Simulated Author's Rebuttal

2 responses · 0 unresolved

We thank the referee for the careful reading and constructive comments. We address each major point below and indicate where revisions will strengthen the manuscript.

read point-by-point responses
  1. Referee: [self-consistency analysis / thermodynamic-limit derivation] The self-consistency analysis (abstract and the derivation of the steady-state order parameter) assumes a closed algebraic relation for the incoherent-state stability that produces a pitchfork bifurcation whose critical value depends only on the adaptation parameter. The skeptic's concern is pertinent: if the adaptive rule couples to higher moments of the phase-frequency density or introduces non-analyticity, the assumed closure may fail and a saddle-node (residual forward jump) can survive even in the N→∞ limit. Please exhibit the explicit integral equation satisfied by the stationary density and show that its only solution branch is r=0 until a point where dr/dK_eff appears continuously and positively.

    Authors: We appreciate the referee's concern about the validity of the closure. The manuscript derives the steady-state order parameter via the standard self-consistency method for the inertial Kuramoto model on a complete graph. In the revised version we will add the explicit integral equation for the stationary density obtained from the continuity equation in the thermodynamic limit. Under the linear adaptive simplicial coupling the equation closes at the level of the first moment; no higher-moment coupling or non-analyticity appears. We will show analytically that the only solution branch is r=0 for effective coupling below the adaptation-dependent threshold, at which point a supercritical pitchfork occurs with positive slope dr/dK_eff. This establishes the continuous forward transition in the N→∞ limit. revision: yes

  2. Referee: [comparison with simulations / finite-size section] The claim that the backward transition remains controlled by the adaptive feedback parameter while the forward jump vanishes relies on the same closure. A concrete check against direct numerical integration of the second-order equations (even for moderate N) is needed to confirm that the analytic prediction for the backward critical value is recovered and that no small but finite jump persists.

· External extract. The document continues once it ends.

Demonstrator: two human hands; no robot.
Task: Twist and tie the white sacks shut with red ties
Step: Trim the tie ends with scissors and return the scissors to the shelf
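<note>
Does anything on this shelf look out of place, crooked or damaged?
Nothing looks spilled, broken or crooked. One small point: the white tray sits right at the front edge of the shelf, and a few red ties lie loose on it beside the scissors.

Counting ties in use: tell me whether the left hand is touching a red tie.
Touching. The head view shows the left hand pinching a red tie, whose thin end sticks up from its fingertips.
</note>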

    Authors: We agree that direct numerical validation is necessary. The revised manuscript will include new simulations of the full second-order equations for moderate N (100–1000). These will confirm that the backward critical value matches the analytic prediction controlled by the adaptation parameter and that the forward discontinuity shrinks with N, consistent with its disappearance in the thermodynamic limit. No persistent small jump beyond finite-size rounding is observed. revision: yes

Circularity Check

0 steps flagged

Self-consistency analysis on inertial adaptive Kuramoto model yields independent steady-state predictions

full rationale

The derivation begins from the second-order Kuramoto equations with adaptive simplicial coupling on a globally connected network and applies standard mean-field self-consistency to obtain an integral equation for the steady-state order parameter r. Solving this equation produces the claimed bifurcation structure (backward transition controlled by adaptation parameter, forward jump absent in N→∞ limit) as an output of the fixed-point analysis rather than an input. No quoted step reduces the result to a redefinition of the adaptation rule or to a fitted parameter; the closure is obtained directly from the phase-frequency density under the model assumptions. The approach is self-contained against external benchmarks such as direct numerical integration of the ODEs, with no load-bearing self-citation or ansatz smuggling required for the central claims.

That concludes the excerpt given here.